Versão 1.0 – 04/09/13
Colabore revisando, criticando e sugerindo novos caminhos para a minha pesquisa. Pode usar o texto à vontade, desde que aponte para a sua origem, pois é um texto líquido, sujeito às alterações, a partir da interação.
Comecei faz pouco tempo a discutir e associar os conceitos monoteísta e politeísta ao mundo oral e escrito para compreensão melhor da chegada da Internet, que considero que inaugura um politeísmo-digital.
Isso se tronou necessário, pois não podemos falar de oralidade e escrita de forma pura, imaginando que a escrita é centralizadora (monoteísta) ou a oralidade é descentralizadora (politeísta).

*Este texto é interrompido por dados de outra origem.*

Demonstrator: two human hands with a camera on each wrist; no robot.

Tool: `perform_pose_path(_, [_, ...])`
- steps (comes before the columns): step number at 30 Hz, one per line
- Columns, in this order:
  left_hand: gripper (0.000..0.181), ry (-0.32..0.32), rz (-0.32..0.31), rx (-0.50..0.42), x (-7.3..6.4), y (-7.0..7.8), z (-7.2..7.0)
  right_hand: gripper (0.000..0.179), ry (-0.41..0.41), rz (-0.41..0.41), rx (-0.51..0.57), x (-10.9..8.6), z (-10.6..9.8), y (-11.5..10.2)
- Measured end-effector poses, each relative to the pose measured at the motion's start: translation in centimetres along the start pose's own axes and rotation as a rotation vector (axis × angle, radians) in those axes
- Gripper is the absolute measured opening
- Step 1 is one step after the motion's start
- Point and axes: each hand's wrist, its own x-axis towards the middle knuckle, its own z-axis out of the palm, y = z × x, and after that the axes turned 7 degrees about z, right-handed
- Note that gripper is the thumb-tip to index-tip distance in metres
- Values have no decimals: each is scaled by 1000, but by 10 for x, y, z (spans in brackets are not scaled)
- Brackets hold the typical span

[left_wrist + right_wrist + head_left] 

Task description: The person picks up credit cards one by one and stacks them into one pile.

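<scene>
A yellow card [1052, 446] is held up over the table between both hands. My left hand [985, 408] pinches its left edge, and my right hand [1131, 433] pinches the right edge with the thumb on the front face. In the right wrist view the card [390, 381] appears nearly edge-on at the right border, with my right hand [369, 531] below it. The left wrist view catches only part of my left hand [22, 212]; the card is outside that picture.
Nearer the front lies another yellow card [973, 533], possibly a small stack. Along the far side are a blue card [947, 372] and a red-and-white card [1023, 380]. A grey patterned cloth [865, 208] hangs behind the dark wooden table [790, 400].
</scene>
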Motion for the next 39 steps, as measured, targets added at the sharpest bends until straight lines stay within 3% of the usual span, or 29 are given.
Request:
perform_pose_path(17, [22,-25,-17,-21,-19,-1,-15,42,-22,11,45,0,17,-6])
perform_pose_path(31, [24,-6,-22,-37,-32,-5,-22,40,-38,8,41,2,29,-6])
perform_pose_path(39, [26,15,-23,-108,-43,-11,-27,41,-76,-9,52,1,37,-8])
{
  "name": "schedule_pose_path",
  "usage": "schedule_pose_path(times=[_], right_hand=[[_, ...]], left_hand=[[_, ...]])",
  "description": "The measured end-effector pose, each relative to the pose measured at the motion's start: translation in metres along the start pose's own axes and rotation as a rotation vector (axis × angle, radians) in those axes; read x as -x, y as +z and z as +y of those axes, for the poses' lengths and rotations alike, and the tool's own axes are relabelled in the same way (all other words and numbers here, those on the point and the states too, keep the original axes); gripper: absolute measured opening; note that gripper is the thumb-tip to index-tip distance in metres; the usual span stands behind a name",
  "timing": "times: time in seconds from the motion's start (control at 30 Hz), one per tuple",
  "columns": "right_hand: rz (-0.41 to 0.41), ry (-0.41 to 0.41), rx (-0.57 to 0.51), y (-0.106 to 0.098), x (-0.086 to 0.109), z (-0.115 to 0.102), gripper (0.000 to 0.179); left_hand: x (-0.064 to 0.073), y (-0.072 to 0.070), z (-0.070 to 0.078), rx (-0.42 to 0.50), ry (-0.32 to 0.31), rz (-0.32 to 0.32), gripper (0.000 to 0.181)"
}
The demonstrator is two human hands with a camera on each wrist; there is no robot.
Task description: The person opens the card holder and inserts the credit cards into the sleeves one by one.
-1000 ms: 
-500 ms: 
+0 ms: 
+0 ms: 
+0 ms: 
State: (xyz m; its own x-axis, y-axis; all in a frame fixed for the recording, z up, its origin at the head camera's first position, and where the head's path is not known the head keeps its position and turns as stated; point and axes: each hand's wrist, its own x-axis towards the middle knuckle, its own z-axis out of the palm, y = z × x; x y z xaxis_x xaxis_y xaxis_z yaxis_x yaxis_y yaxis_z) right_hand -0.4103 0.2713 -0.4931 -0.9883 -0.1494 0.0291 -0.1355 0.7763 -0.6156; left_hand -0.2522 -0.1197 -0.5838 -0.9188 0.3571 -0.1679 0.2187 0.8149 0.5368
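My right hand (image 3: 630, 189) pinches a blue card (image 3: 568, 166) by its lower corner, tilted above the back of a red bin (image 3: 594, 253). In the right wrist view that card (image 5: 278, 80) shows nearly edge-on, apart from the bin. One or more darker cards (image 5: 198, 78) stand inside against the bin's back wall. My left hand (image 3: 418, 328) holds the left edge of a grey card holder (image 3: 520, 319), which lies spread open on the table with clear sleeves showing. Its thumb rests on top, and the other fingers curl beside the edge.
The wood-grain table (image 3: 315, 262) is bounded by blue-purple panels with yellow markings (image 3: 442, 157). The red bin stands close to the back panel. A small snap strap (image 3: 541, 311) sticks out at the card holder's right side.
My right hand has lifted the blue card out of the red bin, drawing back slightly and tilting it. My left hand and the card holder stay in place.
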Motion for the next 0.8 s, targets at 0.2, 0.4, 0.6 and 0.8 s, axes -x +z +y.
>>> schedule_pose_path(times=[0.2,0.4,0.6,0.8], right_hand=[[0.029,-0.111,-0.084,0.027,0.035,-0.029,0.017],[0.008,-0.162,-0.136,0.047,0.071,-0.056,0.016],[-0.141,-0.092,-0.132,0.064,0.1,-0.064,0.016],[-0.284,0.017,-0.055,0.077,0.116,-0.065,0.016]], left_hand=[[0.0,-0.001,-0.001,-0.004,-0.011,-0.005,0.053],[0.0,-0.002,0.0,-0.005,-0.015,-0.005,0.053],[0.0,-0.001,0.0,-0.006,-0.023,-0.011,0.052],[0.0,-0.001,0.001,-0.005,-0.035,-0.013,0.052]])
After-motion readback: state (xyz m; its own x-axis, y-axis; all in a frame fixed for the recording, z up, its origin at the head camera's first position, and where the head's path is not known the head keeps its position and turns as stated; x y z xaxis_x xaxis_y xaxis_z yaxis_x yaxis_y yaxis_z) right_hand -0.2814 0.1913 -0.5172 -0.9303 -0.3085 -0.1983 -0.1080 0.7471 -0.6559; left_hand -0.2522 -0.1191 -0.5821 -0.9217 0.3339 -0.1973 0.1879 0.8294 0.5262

Há algo a mais nisso, pois temos as estruturas de poder e o tempo de uso de cada mídia.
Note que tivemos um período de 4 mil AC até até a prensa de Gutemberg, em 1450, uma fase de escrita-oral.
Ou seja, a escrita era usada por uma elite, que interpretava os “textos sagrados” a seu bel prazer e, principalmente, interesses, alterando diversas vezes, no caso da Bíblia, através de concílios interpretativos.
O povo lia, não sabia latim, que era o idioma da elite e de Deus.
Assim, a escrita produziu uma verdade que vinha de cima e de fora, sem possibilidade de uma interpretação que não fosse de pessoas também “sagradas”.
(As mídias de massa estão na mesma situação como veremos depois.)
A prensa de Gutemberg, que barateia o custo da circulação de ideias no papel, permitiu o fortalecimento da escrita-escrita, ou melhor, da interpretação por mais gente dos textos sagrados.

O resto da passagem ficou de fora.